» **WHAT IS NEEDED**
Which of the lines below contain the string "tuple"? Copy each one.

» **GIVEN DATA**
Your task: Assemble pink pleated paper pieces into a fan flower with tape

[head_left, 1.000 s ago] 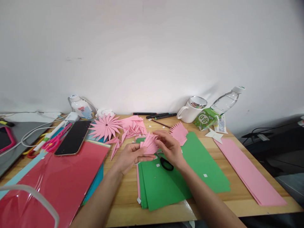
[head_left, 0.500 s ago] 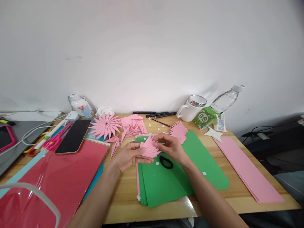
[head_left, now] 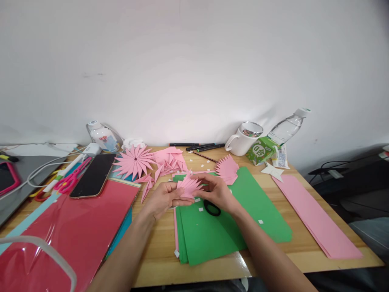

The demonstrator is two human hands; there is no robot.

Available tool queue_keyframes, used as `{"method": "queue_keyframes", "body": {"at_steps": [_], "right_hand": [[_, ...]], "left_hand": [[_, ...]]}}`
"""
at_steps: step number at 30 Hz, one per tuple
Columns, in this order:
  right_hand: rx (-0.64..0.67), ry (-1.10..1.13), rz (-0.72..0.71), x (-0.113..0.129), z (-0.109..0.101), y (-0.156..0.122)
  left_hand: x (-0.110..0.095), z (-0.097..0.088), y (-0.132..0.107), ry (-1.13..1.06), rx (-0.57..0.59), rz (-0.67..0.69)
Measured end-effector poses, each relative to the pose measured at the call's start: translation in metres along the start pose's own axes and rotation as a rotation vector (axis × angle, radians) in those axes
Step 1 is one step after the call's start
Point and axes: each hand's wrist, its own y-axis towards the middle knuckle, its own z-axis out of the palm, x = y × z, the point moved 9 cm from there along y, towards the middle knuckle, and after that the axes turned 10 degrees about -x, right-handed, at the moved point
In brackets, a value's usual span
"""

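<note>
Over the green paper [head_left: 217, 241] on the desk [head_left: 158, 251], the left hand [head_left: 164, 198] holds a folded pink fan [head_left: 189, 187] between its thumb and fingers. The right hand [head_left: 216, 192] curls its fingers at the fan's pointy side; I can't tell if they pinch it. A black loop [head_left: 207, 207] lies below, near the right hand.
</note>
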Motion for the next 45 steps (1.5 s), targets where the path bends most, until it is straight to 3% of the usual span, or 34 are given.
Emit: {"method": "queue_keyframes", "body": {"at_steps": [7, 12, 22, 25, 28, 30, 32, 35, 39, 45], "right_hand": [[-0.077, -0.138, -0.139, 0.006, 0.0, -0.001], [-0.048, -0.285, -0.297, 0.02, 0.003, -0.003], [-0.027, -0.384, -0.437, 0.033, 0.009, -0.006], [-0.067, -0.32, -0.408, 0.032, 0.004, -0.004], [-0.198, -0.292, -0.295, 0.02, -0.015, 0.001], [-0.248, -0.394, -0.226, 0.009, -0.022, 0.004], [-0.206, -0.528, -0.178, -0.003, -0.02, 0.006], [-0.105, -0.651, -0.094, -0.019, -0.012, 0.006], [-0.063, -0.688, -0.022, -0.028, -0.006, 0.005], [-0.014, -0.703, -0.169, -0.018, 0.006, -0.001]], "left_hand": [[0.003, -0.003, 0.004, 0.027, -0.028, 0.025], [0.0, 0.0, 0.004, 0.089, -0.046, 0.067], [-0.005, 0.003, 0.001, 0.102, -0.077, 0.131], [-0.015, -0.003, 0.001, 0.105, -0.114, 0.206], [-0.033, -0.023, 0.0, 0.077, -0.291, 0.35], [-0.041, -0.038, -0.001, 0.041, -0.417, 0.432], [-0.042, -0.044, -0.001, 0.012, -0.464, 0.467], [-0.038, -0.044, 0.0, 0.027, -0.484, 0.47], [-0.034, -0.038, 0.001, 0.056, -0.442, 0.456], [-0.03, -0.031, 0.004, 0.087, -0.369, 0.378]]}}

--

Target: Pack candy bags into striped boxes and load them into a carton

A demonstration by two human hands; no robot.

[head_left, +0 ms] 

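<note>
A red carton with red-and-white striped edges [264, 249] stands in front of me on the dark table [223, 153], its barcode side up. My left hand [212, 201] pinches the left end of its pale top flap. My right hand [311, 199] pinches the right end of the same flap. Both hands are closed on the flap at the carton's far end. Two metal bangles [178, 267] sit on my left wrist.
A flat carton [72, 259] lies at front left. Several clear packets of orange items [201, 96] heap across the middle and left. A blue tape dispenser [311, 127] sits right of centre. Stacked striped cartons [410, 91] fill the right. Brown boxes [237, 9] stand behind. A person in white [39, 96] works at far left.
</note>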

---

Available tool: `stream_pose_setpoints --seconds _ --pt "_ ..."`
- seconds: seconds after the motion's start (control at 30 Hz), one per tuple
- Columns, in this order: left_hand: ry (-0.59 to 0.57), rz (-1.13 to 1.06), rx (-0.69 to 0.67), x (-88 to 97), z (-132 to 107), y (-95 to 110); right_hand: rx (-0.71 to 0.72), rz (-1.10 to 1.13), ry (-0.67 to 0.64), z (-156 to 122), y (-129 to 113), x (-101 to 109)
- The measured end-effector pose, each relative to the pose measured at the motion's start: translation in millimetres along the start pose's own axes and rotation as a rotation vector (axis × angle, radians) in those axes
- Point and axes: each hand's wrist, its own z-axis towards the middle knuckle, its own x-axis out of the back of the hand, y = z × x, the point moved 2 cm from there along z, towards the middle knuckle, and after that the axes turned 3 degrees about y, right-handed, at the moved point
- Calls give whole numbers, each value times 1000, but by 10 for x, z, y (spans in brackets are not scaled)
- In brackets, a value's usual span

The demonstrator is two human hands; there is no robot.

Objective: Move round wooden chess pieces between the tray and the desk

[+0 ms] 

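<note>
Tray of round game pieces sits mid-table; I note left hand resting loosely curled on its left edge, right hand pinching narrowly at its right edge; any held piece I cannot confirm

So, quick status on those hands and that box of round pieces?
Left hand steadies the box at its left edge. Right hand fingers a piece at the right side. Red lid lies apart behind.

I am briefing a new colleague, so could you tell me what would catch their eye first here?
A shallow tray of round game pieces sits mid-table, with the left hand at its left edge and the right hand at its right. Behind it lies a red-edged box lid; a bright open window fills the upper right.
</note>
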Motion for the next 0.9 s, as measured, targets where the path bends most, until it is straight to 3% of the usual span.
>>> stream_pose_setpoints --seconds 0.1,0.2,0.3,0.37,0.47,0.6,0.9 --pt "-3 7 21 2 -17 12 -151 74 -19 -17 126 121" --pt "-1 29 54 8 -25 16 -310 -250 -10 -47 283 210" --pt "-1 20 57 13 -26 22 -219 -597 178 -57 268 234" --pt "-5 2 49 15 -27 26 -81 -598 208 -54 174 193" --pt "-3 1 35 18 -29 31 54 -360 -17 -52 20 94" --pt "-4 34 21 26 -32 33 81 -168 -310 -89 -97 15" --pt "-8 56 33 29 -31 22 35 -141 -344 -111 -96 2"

» **ANSWER BOX**
at_steps: step number at 30 Hz, one per tuple
- seconds: seconds after the motion's start (control at 30 Hz), one per tuple

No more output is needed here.